Working in-house on a state of the art Superflow all-wheel drive rolling road simulator, the team at HPA runs each calibration set through a series of rigorous evaluations ensuring maximum performance is realized while all safety limits are in tact.

3.2 VR6 Stage 1 Tune
_Applications: Mk4/Mk5 VW R32, Mk1/Mk2 Audi TT, Audi A3 (8P)_


Increase of 20 HP
Increase of 25 ft-lbs of Torque
Volkswagen factory safety limiters retained
Able to self-adjust timing and fuel for different fuel grades. No "switchable" program needed
Developed on our Superflow AWD dyno and tested on the road for peak performance and ultimate drivability
Zone specific tunes for optimum timing calibration
Flash available at any of our dealers or through the loaner tool program

For tuning requirements beyond Stage 1, contact HPA directly for pricing and performance results.

_More details on HPA's ECU Programming can be found here_.

If you have additional questions regarding these or any other HPA products, feel free to *IM* or *e-mail us directly*.

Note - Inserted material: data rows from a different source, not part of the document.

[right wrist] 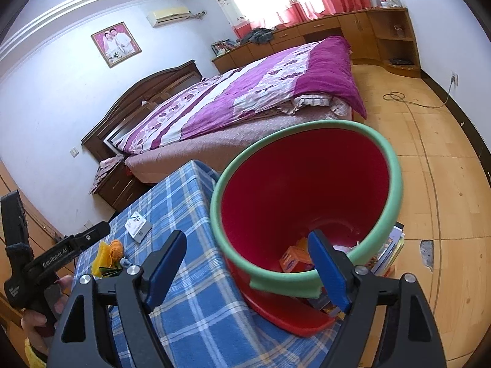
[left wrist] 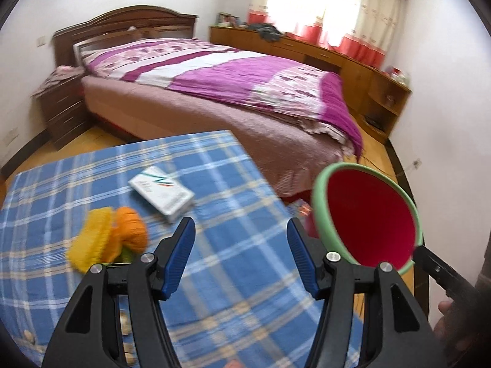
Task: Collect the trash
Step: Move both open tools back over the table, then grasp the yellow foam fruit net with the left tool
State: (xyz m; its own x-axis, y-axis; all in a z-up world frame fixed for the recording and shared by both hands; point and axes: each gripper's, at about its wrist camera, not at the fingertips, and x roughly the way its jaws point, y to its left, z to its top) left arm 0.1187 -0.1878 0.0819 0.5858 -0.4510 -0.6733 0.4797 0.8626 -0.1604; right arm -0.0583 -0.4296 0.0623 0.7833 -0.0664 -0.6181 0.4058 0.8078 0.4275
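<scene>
here the left gripper (left wrist: 241, 239) tilts down over the blue plaid cloth (left wrist: 214, 291), jaws apart with nothing between them. the right gripper (right wrist: 245, 256) also slants down, released, one finger (right wrist: 326, 271) inside the green rim of the red bin (right wrist: 307, 190), not pinching it. trash on the cloth: a white box (left wrist: 162, 193) and, nearby, an orange-yellow bundle (left wrist: 107, 239). a purple-quilted bed (right wrist: 245, 98) and wood floor (right wrist: 429, 184) lie beyond.

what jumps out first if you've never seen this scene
The red bucket with a green rim tilts at the edge of the blue plaid cloth, some packaging already inside it. Behind it is the bed with a purple quilt. On the cloth lie a white carton and yellow-orange scraps.
</scene>
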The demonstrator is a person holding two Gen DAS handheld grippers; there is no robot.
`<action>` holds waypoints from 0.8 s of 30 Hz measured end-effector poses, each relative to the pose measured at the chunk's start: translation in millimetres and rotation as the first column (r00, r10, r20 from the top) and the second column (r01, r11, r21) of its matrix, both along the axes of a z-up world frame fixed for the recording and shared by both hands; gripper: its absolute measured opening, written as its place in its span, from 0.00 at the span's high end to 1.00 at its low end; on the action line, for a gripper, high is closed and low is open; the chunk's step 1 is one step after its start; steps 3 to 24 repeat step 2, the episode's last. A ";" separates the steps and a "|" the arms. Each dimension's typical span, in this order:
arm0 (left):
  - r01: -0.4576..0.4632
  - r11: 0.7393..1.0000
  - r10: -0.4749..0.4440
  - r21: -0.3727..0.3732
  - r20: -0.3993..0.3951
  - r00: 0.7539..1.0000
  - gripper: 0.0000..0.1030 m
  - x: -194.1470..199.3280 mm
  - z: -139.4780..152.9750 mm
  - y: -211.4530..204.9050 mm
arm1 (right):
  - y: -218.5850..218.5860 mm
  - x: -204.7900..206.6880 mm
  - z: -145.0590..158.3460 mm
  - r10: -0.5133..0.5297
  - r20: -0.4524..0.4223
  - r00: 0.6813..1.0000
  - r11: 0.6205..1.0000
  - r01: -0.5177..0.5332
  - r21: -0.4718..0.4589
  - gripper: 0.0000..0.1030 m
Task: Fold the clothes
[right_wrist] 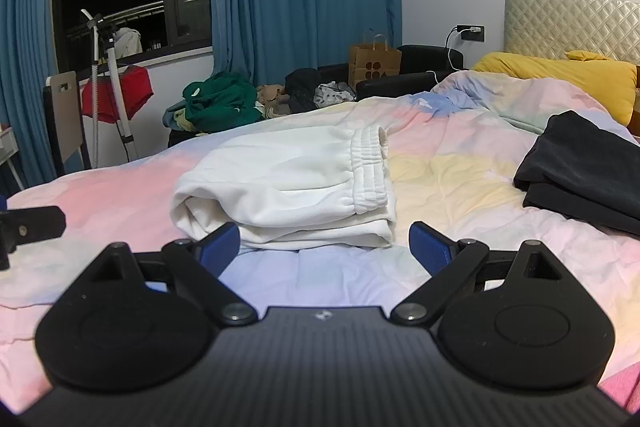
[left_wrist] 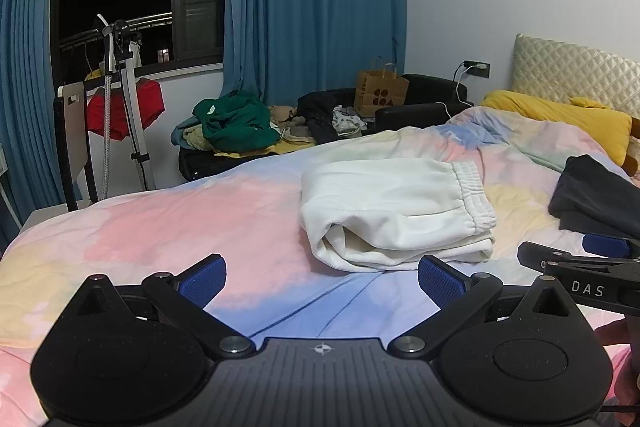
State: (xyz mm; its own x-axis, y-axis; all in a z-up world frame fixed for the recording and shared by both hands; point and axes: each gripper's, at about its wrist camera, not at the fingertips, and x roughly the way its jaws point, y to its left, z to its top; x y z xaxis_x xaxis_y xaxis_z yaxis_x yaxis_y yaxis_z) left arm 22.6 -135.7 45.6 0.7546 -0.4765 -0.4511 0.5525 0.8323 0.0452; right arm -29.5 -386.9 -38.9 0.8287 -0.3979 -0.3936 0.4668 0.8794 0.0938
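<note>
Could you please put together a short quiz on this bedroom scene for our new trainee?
1. True or false: the left gripper is shut on the white trousers.
2. Which lies to the right of the white trousers on the bedspread?
A. a red towel
B. a folded dark garment
C. a paper bag
3. Fill in: the pillow by the headboard is ____ in colour.

Key
1. False: both the left gripper and the right gripper are open and hold nothing; the trousers lie folded on the bed.
2. B
3. yellow
</note>
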 end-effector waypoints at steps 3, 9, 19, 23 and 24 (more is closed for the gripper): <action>0.000 1.000 0.000 -0.002 0.000 1.000 0.00 0.1 0.0 0.3 | -0.1 0.2 -0.1 -0.002 -0.001 1.000 1.000 0.002 -0.001 0.10; 0.000 1.000 0.000 -0.002 0.000 1.000 0.00 0.1 0.0 0.3 | -0.1 0.2 -0.1 -0.002 -0.001 1.000 1.000 0.002 -0.001 0.10; 0.000 1.000 0.000 -0.002 0.000 1.000 0.00 0.1 0.0 0.3 | -0.1 0.2 -0.1 -0.002 -0.001 1.000 1.000 0.002 -0.001 0.10; 0.000 1.000 0.000 -0.002 0.000 1.000 0.00 0.1 0.0 0.3 | -0.1 0.2 -0.1 -0.002 -0.001 1.000 1.000 0.002 -0.001 0.10; 0.000 1.000 0.000 -0.002 0.000 1.000 0.00 0.1 0.0 0.3 | -0.1 0.2 -0.1 -0.002 -0.001 1.000 1.000 0.002 -0.001 0.10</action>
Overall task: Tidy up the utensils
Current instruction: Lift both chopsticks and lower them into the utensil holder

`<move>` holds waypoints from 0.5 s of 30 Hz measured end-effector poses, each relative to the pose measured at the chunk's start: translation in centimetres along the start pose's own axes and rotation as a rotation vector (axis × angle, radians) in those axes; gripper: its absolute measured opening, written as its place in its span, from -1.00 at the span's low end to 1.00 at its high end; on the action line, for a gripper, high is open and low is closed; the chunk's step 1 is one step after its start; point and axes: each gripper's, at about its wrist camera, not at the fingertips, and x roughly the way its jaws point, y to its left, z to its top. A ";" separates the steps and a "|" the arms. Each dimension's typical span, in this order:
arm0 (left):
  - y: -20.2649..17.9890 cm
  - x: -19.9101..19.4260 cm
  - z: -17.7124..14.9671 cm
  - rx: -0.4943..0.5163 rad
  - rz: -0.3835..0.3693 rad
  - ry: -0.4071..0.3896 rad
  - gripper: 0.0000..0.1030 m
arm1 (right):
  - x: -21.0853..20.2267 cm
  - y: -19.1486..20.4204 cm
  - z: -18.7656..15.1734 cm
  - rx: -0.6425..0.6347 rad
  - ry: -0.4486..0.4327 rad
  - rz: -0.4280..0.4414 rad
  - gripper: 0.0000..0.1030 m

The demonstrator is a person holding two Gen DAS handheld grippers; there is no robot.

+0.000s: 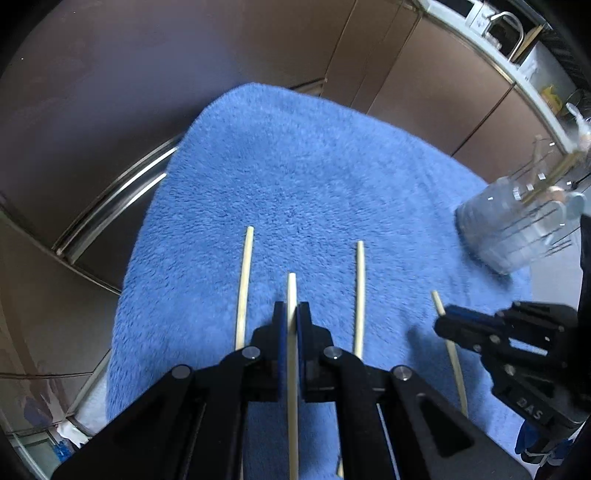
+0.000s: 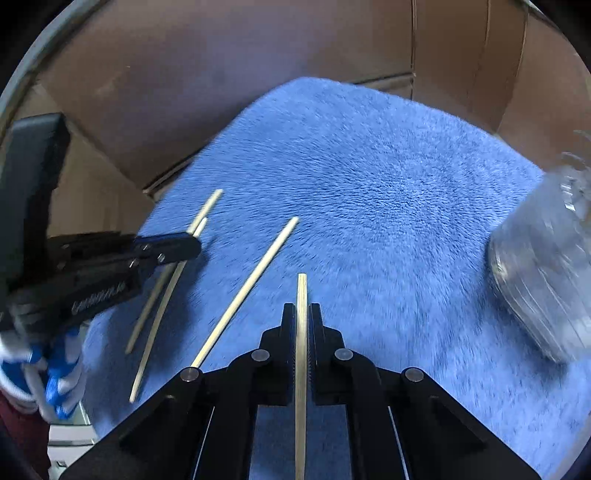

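Pale wooden chopsticks lie on a blue fleece cloth (image 1: pixel 314 177). My left gripper (image 1: pixel 291 314) is shut on one chopstick (image 1: pixel 292 291) that sticks out past the fingertips. Two loose chopsticks lie beside it, one on the left (image 1: pixel 244 288) and one on the right (image 1: pixel 359 295). My right gripper (image 2: pixel 303 314) is shut on another chopstick (image 2: pixel 302 291); it shows in the left wrist view (image 1: pixel 448 321) at the right. A clear glass jar (image 1: pixel 517 221) holding utensils stands at the cloth's right edge, blurred, also in the right wrist view (image 2: pixel 543 273).
Brown cardboard walls (image 2: pixel 221 74) stand behind the cloth. Metal rails (image 1: pixel 118 206) run along the left. A counter with a faucet (image 1: pixel 506 26) is far off at the upper right. A gloved hand (image 2: pixel 48 369) holds the left gripper (image 2: pixel 192 245) in the right wrist view.
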 end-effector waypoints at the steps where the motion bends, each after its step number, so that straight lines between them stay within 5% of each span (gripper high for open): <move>1: -0.1 -0.8 -0.3 -0.003 -0.005 -0.014 -0.92 | -1.2 0.2 -0.7 -0.011 -0.024 0.014 -0.88; 15: -4.7 -12.7 -6.7 0.029 -0.095 -0.277 -0.92 | -16.3 -1.0 -11.9 -0.013 -0.396 0.050 -0.88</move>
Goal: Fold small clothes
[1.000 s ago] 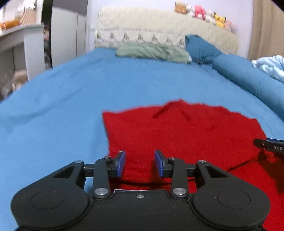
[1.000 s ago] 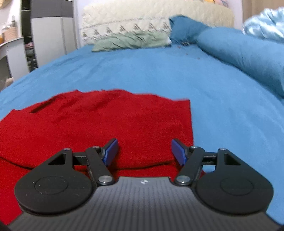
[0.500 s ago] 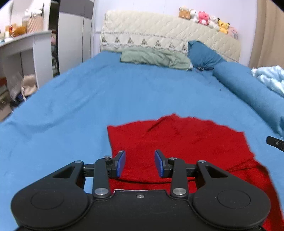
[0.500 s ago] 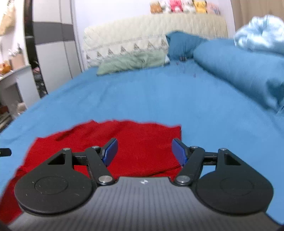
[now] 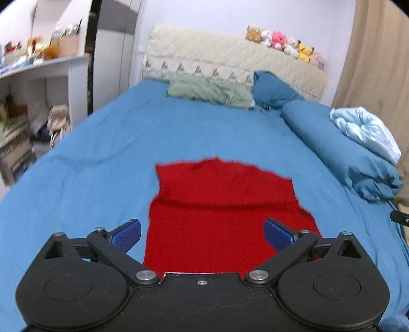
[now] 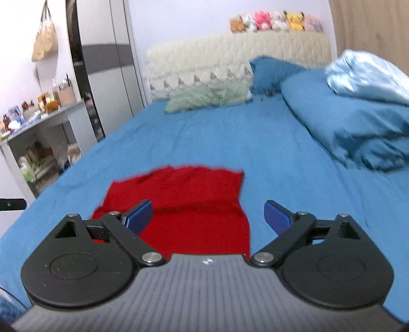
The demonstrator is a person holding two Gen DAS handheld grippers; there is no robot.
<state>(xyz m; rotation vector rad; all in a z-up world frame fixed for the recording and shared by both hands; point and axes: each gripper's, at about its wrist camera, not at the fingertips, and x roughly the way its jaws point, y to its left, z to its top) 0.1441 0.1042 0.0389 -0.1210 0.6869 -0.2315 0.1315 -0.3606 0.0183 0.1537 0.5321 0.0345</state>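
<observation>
Lying flat at lower centre of both views, the red garment [image 5: 225,204] rests on the blue bedsheet [image 5: 89,166], one fold line running across it. Left gripper [image 5: 202,233] hangs above the cloth, jaws opening wide, nothing clamped between them. Right gripper [image 6: 207,214] likewise: jaws opening, over the garment's right edge, not touching it. Plush toys [image 6: 273,21] line the headboard at upper right. No legible writing or labels anywhere.

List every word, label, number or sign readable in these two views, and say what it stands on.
No readable words or numbers.
Small white logo mark, no letters, on the right tool's grey housing.
Labels on the shelf items: too small and blurred to read.
</observation>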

To order any of our 3.2 VR6 performance products contact HPA Motorsports at *604.888.7274* and place your order. *Package pricing will be offered for 2 or more items purchased at one time*. *Visa* and *MasterCard* are accepted, and *PayPal* can be set up upon request.


----------



## [email protected] (Mar 9, 2007)

All e-mails and IMs replied...:thumbup:


----------



## [email protected] (Mar 9, 2007)

[email protected] said:


> ...Package pricing will be offered for 2 or more items purchased at one time...


:thumbup::thumbup:


----------



## [email protected] (Mar 9, 2007)

*Package pricing* will be offered upon request for 2 or more performance upgrades purchased *at one time*.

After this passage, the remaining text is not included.